What is procurement?

Procurement is the overall process of selecting a contractor for a project. Procurement specifically related to dredging and maritime construction projects typically has several stages:

• Identifying the client’s objectives

• Developing options

• Studying the feasibility of the different options

• Determining the need for dredging

• Specifying the various requirements to fulfill the need

• Identifying potential dredging contractors

• Soliciting bids and proposals

• Evaluating these bids and proposals, and

• Awarding the contract.

The emphasis here is on identifying potential contractors, the tender procedure and awarding the contract. For a successful dredging project, a client should choose the contractor who offers the best value for money. That does not mean the least expensive contractor, but the contractor who has the appropriate equipment and performs the necessary services most economically.
 

Who is in charge of the procurement process: client? contractor? consultant?

In the end the client is always responsible for the procurement process. In certain procurement cases, for instance, for the annual maintenance dredging of a marina, a consultant is usually not needed. Since this is a recurring project and not unique, the client will normally have all the necessary knowledge in-house. In contrast, for large dredging projects, the client will probably not possess all the knowledge required to make a decision.

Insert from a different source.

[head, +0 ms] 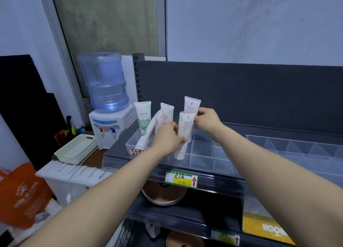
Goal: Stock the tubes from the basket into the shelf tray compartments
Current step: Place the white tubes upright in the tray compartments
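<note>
Five tubes (143,120) at the left end of the tray (204,162) on the shelf (118,159), one leaning. Gripping the near tube (185,129) with left hand (168,140) fingers curled round it, cap end down in a near compartment. Pinching the far tube (192,103), just behind, with curled right hand (207,120) fingers.

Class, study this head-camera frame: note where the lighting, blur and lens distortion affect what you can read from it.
Head view: dim, cool bluish light; the wide lens bows the dark grey metal shelf and stretches the forearms; the orange bag at lower left is smeared by blur; print on the pale pink plastic tube gripped by the left hand is too soft to read.
</note>
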Demonstrator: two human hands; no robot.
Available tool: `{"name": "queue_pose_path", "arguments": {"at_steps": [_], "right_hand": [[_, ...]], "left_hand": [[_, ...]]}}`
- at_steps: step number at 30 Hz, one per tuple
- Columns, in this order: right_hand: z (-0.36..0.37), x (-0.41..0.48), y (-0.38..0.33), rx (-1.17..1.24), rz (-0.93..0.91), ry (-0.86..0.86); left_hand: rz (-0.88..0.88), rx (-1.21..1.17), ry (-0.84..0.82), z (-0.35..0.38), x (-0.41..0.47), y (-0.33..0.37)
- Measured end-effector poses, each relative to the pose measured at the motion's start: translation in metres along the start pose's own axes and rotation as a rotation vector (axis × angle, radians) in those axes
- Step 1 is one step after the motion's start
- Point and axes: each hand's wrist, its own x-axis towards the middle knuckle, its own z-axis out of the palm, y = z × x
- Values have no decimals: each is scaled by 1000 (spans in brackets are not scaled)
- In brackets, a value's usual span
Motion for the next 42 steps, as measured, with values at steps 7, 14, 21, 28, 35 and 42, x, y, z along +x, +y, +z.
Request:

Most large and complex dredging projects are undertaken only once or maybe twice by a given client, generally a government entity or port authority. Contractors will undertake such projects far more often. This implies an experience and knowledge gap between the client and the contractors. The role of the consultant is to bridge this gap. Ideally a consultant will be involved from the start of the dredging project, that is, the planning phase, and a good consultant will advise the client on the requirements of the project, the pre-qualification criteria and on the pre-qualification itself, will (help) draft the tender documents and will advise on the review of tenders and the final selection of the contractor.

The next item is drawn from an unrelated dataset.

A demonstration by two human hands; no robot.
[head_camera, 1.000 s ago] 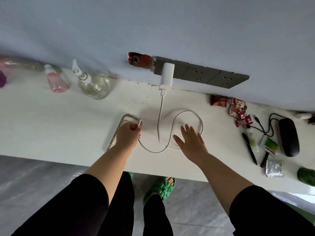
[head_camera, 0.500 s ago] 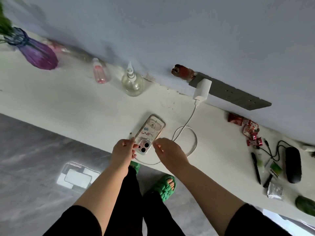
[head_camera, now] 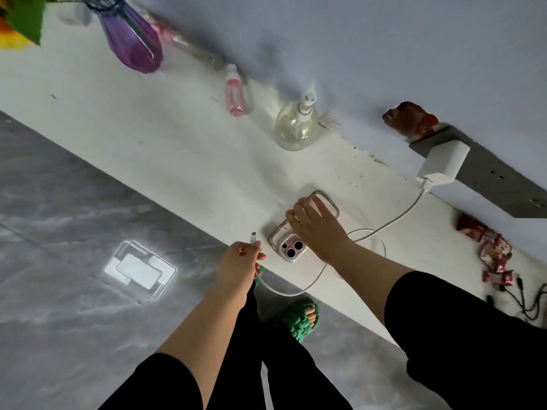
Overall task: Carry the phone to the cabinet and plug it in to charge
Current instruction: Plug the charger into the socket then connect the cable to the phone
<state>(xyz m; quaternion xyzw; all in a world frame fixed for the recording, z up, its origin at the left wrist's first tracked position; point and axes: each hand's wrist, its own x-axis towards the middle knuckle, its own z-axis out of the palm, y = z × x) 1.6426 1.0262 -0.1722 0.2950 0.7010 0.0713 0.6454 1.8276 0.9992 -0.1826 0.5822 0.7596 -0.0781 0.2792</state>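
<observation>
Phone (head_camera: 296, 241) lies face down on the white table (head_camera: 165, 149), with its camera end near the table's edge. The right hand (head_camera: 318, 224) rests on top of the phone, fingers curled over its far half and pressing on it. The camera end of the phone sticks out from under this hand.

Just to the left of the right hand, the left hand (head_camera: 241, 261) pinches the white cable (head_camera: 393, 218) near its end. Thumb and finger are closed tight on it. The little plug tip (head_camera: 253, 236) pokes up above the left hand's fingers and is not in the phone. It is near the phone's camera end but does not touch it.

From the left hand the cable hangs down past the table edge, loops back under the right arm, and runs up to the white charger block (head_camera: 442, 164). That block sits in the grey socket strip (head_camera: 497, 184) on the wall, far past the right hand.

Beyond both hands stand a clear pump bottle (head_camera: 296, 127), a small pink bottle (head_camera: 235, 94) and a purple vase (head_camera: 133, 39). Red candy wrappers (head_camera: 488, 250) lie to the right of the right arm. A green slipper (head_camera: 299, 318) shows on the floor below the hands.
</observation>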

Why spend attention to the procurement process?

The procurement process is fundamental to the success of a dredging project. Ultimately the procurement will determine the allocation of tasks, as well as the allocation of responsibilities and risks amongst those involved in the project. If the procurement is successful the contractor, client and possibly consultant will, in collaboration, define the risks involved in delays, determine whether to ‘pull the plug’ if the project is not proceeding properly, and decide how and when to adjust course. And last but not least, a serious procurement process guarantees the best value for the client’s money, which is not necessarily the lowest price.
 

What is pre-qualification?

Pre-qualification is a first selection amongst potential contractors before bids and proposals are solicited. In the pre-qualification stage contractors can provide evidence of their qualifications prior to the actual tender process. Pre-qualification raises the quality of the competition by defining the range of each contractor’s attributes in terms of technical ability, craftsmanship, resources, equipment, financial stability, attitudes and experience. In other words: pre-qualification is the process of assessing whether a contractor is potentially able to execute the project in terms of quality, time and costs. The pre-qualification process makes sure that only qualified contractors proceed to the next stage of the procurement process – the tender process. Prequalification encourages the client to focus on priorities and needs prior to the final selection of a contractor.
 

How are the pre-qualification criteria determined?

The pre-qualification criteria are determined by the client with the advice of the consultant. The criteria should be objective, clearly stated, and apply equally to all prospective contractors. Excessive burdens on prospective bidders should be avoided and clients should not demand unnecessary formalities. For example, if original documents, certificates and attested signatures are required, it should be sufficient to receive those at the end of the bid evaluation procedure from the successful contractor or alternatively only from the bidders who are short-listed after pre-qualification.
 

What considerations are important for the procurement strategy?

In general there are two possible procurement strategies: the contractor can be selected at an early stage or at a later stage. Considerations may include:
• Time: how soon should the project be delivered?
• Cost: how important is knowing the final cost before committing to construction?
• Quality: what level of quality is required?
• Complexity: what level of (technical) complexity is involved?
• Flexibility: how likely are changes in requirements or externally enforced changes?
• Risk: what risk allocation is required?